## Work task
Reproduce exactly the lines below, from the first through the one containing "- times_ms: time", and nothing more.

________________________________________

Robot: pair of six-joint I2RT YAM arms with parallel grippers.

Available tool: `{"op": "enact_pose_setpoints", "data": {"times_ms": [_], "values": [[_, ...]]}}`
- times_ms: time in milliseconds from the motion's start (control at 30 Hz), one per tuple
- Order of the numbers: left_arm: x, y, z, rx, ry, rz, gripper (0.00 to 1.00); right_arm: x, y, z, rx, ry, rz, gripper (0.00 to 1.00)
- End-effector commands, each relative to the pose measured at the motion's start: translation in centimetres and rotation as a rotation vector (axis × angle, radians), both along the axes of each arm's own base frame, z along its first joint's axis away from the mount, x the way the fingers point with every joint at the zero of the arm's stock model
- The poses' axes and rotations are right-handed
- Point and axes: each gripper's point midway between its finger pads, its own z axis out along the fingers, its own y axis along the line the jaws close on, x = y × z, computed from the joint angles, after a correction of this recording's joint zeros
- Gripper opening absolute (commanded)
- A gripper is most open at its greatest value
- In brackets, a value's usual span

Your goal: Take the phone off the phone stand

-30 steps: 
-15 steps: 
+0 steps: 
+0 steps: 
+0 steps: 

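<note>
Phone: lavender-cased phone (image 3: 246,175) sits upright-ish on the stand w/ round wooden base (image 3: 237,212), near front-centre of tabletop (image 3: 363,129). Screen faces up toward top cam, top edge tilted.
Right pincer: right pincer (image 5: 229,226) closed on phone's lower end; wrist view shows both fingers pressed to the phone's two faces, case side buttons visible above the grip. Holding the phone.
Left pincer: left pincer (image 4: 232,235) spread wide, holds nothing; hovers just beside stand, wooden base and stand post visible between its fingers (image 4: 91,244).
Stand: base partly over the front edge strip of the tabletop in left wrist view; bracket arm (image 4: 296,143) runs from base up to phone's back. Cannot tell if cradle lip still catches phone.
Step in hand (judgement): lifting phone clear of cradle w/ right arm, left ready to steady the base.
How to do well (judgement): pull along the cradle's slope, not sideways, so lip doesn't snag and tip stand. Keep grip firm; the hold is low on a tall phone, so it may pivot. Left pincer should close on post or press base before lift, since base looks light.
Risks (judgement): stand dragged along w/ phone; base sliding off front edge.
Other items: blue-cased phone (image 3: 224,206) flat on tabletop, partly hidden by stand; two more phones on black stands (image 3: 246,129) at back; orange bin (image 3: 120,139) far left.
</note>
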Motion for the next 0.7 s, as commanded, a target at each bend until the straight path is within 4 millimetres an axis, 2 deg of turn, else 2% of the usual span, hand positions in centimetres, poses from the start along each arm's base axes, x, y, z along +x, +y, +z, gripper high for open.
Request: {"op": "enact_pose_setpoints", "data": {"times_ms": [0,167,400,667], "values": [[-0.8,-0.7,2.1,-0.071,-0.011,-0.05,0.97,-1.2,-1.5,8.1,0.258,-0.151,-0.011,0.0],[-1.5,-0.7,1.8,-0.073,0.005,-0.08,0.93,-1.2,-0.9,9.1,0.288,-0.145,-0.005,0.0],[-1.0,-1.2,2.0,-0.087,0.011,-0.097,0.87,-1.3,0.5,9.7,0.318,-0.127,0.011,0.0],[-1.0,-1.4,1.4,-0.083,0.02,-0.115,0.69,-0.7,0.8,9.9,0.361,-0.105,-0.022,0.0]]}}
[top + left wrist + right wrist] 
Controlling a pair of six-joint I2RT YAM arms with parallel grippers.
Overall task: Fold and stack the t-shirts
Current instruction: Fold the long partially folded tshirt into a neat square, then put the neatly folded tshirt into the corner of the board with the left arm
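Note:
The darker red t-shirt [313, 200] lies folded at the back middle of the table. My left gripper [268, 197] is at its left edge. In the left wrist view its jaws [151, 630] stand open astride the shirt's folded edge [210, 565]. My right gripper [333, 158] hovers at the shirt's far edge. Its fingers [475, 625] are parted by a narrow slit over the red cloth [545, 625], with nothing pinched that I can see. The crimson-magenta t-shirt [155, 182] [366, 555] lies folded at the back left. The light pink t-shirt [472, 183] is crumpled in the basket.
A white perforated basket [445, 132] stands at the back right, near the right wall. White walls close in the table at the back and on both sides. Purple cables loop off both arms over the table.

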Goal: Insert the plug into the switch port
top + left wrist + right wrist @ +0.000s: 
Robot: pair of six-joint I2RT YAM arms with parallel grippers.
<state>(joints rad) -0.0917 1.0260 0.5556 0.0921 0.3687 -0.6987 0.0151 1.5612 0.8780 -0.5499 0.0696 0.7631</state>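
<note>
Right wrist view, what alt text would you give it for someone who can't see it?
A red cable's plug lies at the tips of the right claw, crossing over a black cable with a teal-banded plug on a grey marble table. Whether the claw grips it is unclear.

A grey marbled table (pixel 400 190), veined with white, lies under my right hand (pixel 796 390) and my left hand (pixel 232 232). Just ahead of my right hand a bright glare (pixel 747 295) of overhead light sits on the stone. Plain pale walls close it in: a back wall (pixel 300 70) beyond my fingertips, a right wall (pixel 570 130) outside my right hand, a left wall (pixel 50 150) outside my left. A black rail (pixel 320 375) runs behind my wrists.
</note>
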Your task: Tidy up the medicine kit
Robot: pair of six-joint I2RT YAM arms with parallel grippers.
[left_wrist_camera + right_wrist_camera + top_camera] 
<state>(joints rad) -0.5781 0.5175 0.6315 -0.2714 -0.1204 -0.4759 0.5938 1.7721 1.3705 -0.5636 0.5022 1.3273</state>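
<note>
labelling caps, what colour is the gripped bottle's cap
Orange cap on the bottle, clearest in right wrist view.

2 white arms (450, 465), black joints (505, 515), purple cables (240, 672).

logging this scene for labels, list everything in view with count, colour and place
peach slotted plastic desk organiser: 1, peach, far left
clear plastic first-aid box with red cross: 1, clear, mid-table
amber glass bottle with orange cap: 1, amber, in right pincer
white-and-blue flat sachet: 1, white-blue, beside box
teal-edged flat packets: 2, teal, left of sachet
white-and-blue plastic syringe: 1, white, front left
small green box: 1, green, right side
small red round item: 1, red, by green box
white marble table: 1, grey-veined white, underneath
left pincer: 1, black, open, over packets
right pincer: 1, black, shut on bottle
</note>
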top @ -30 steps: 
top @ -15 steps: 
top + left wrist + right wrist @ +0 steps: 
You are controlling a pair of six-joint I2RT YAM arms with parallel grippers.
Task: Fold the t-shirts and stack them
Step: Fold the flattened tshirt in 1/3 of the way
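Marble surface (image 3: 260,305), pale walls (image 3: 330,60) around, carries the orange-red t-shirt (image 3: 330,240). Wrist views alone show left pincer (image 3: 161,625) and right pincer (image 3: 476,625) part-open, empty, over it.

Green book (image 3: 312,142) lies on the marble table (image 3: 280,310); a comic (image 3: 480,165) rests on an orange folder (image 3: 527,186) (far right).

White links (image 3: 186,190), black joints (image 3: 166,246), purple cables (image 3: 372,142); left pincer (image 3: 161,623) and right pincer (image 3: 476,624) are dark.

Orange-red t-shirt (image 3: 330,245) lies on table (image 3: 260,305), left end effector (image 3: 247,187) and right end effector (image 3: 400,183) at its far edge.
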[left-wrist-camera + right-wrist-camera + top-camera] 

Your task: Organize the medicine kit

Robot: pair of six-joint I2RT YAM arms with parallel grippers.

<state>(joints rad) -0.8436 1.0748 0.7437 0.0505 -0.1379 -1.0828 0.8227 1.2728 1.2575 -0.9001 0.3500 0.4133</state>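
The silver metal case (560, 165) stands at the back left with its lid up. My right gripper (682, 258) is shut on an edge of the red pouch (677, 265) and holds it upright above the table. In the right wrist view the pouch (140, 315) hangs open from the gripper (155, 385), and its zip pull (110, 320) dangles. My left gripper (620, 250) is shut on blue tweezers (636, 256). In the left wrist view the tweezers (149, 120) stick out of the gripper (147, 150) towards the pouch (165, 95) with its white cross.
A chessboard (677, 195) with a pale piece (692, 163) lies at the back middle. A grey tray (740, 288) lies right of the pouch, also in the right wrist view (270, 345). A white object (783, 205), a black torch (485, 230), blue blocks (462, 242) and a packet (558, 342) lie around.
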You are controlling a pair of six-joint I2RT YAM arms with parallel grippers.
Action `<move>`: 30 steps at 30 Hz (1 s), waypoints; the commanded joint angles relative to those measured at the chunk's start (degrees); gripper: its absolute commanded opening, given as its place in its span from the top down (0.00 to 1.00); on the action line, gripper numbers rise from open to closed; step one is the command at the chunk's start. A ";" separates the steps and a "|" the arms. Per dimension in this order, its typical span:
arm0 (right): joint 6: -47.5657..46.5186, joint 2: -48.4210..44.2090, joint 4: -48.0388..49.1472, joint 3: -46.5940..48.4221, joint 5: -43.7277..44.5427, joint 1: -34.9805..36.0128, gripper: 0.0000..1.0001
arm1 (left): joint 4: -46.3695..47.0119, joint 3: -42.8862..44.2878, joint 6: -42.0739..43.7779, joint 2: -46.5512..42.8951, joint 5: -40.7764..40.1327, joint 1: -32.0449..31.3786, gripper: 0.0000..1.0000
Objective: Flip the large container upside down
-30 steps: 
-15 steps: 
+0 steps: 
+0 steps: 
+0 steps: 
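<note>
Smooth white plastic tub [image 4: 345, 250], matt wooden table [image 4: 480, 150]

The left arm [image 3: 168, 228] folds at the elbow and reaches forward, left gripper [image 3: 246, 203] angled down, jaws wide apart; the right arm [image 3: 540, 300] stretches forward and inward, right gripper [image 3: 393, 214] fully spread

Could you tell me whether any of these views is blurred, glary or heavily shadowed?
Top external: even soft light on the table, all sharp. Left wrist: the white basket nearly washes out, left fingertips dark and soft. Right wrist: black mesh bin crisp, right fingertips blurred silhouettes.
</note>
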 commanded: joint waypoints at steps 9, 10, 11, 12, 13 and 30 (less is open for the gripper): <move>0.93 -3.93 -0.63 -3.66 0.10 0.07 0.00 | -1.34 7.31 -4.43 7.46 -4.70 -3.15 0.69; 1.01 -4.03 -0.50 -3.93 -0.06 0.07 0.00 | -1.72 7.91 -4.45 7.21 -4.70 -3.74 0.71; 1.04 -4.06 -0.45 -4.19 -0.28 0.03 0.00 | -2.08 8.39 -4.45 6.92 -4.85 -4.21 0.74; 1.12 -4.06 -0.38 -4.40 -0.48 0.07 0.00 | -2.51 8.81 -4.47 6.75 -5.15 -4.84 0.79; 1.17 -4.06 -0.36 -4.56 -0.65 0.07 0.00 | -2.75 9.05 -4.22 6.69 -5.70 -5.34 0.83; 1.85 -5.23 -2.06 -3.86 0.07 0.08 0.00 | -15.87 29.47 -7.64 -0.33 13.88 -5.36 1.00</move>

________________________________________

## Reply
Robot: pair of six-joint I2RT YAM arms with parallel grippers.

Available tool: `{"op": "enact_pose_setpoints", "data": {"times_ms": [_], "values": [[_, ...]]}}`
- times_ms: time in milliseconds from the motion's start (control at 30 Hz), one per tuple

No more is needed for this answer.